### TASK INSTRUCTIONS
List each line of the data in which the string "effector" appears.

·····

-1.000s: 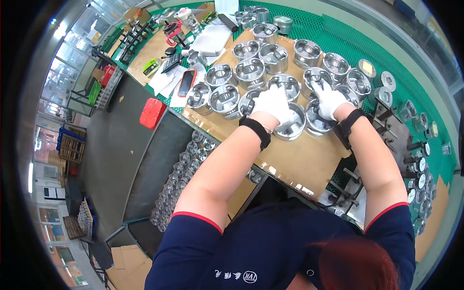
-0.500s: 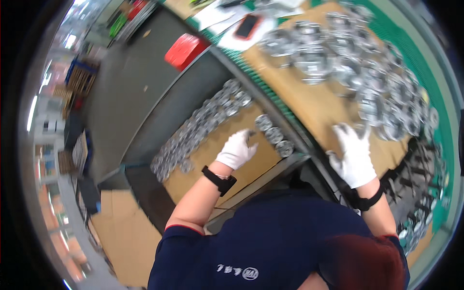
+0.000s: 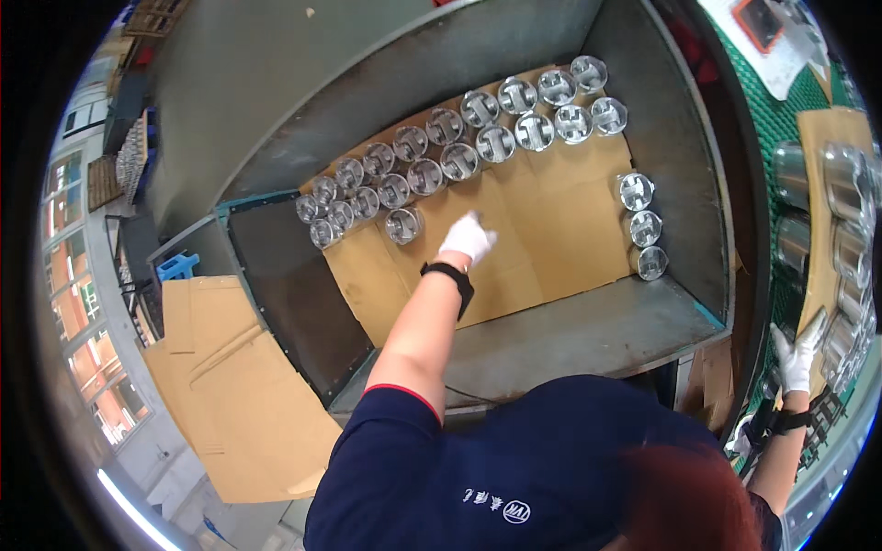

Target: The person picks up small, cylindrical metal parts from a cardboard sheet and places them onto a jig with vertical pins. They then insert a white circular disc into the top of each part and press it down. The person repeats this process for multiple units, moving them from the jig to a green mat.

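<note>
My left hand (image 3: 469, 241), in a white glove, is over the cardboard sheet (image 3: 551, 220) lining a metal bin. Its fingers are apart and part-curled, with nothing visible in them. Nearest to it is a single silver piston (image 3: 403, 225). Two rows of pistons (image 3: 459, 161) run along the bin's far side, and three more (image 3: 646, 229) stand near its right wall. On the green bench at the far right, my gloved right hand (image 3: 797, 356) rests at the near end of another cardboard sheet (image 3: 813, 138), thumb and fingers spread. Several pistons (image 3: 850, 248) crowd that sheet beside it.
The bin's metal wall (image 3: 680, 119) rises between the two work areas. Flat cardboard (image 3: 230, 386) lies outside the bin at left, near a blue plastic piece (image 3: 177, 266). A red-edged phone (image 3: 759, 23) sits on the bench at upper right.
The view has swung toward the bin, which now fills the middle, while the bench has shifted to the right edge. My right hand is now by the cardboard's near end. Both hands still look open.
</note>
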### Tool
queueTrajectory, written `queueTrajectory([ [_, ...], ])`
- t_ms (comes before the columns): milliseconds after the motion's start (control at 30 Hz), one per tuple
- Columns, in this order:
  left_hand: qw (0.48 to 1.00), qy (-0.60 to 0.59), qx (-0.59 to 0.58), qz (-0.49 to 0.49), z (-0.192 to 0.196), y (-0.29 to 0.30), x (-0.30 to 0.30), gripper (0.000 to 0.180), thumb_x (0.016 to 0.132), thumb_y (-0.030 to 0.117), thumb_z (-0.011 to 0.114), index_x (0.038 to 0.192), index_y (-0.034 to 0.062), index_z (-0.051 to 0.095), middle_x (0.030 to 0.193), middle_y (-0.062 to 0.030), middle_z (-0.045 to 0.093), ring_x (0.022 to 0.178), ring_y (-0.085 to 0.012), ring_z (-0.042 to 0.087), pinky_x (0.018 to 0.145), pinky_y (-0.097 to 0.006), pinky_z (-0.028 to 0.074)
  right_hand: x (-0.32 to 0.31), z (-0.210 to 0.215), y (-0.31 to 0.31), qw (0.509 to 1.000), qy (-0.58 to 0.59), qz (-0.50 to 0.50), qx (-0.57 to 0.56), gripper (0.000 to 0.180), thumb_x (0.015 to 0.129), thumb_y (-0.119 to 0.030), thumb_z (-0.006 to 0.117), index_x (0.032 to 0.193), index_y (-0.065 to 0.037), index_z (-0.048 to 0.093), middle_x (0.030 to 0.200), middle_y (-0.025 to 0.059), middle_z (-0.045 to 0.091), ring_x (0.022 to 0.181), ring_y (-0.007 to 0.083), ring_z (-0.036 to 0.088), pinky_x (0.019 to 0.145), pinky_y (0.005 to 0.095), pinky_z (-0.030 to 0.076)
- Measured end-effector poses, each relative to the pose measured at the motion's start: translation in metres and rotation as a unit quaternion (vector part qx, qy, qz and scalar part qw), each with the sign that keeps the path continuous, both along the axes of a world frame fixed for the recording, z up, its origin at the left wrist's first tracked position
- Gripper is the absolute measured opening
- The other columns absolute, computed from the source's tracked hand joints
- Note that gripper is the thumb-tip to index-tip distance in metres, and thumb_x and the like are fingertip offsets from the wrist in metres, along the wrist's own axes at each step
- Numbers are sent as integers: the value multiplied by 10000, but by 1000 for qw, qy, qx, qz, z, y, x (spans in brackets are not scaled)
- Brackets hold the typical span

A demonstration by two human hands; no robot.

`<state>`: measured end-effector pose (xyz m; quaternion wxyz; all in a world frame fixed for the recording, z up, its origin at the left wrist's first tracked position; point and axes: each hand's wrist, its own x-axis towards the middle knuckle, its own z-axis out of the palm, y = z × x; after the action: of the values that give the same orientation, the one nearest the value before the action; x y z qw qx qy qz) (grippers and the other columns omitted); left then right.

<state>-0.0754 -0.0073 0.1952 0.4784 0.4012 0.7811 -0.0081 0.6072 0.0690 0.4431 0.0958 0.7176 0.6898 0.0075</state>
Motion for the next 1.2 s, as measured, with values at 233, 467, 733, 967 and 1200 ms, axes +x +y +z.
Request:
queueTrajectory([
  [233, 971, -18, 172, 166, -141, 97, -70, 838, 791, 298, 756, 1476, -28, 401, 1363, -306, 577, 1301, -439, 537, 1095, -445, 442, 43, 17, 4, 995, -40, 45, -85, 1153, 824, -265, 816, 1600, 71, 33, 1650, 305, 128, 1548, 387, 145, 1264, 404, 117],
  [467, 973, 198, 113, 46, -203, 162, -65, 858, 832, 381, 714, 1550, 63, 369, 1545, -368, 341, 1415, -532, 372, 1225, -430, 284, 18, 36, -6, 992, 11, -25, -125, 1097, 838, -178, 786, 1613, 36, 39, 1641, 270, 174, 1516, 355, 218, 1244, 399, 168],
  [733, 980, 201, 5, 5, -205, 195, -57, 800, 825, 256, 737, 1554, 237, 410, 1451, -346, 444, 1304, -469, 531, 1099, -428, 448, 5, 46, -17, 987, 40, -80, -130, 1036, 852, -94, 757, 1619, 3, 67, 1588, 246, 290, 1430, 338, 364, 1200, 400, 275],
  [967, 970, 238, -17, 56, -203, 199, -45, 662, 873, 188, 667, 1505, 233, 477, 1415, -315, 492, 1264, -447, 575, 1051, -426, 493, 12, 50, -20, 989, -13, -58, -132, 971, 873, -35, 735, 1613, -13, 105, 1481, 226, 441, 1294, 308, 514, 1088, 382, 431],
  [1200, 973, 229, 2, -26, -191, 189, -61, 794, 750, 341, 797, 1459, 115, 518, 1304, -288, 637, 1237, -407, 618, 1065, -414, 497, -6, 40, -12, 996, -6, -7, -94, 967, 869, -28, 741, 1619, -19, 131, 1566, 221, 350, 1342, 305, 469, 1081, 376, 443],
])
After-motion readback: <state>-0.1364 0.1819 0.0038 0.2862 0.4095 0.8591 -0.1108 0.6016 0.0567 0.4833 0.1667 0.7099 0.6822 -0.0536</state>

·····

### ANSWER BOX
- Measured end-effector poses, each relative to the pose measured at the motion's start: translation in metres and rotation as a unit quaternion (vector part qx, qy, qz and scalar part qw), each with the sign that keeps the path continuous, both along the axes of a world frame fixed for the recording, z up, its origin at the left wrist's first tracked position
`<state>`: measured end-effector pose (xyz m; quaternion wxyz; all in a world frame fixed for the recording, z up, its origin at the left wrist's first tracked position; point and axes: each hand's wrist, its own x-axis towards the middle knuckle, its own z-axis out of the palm, y = z × x; after the action: of the values that give the same orientation, the one nearest the value before the action; x y z qw qx qy qz) (grippers and the other columns omitted); left then right.

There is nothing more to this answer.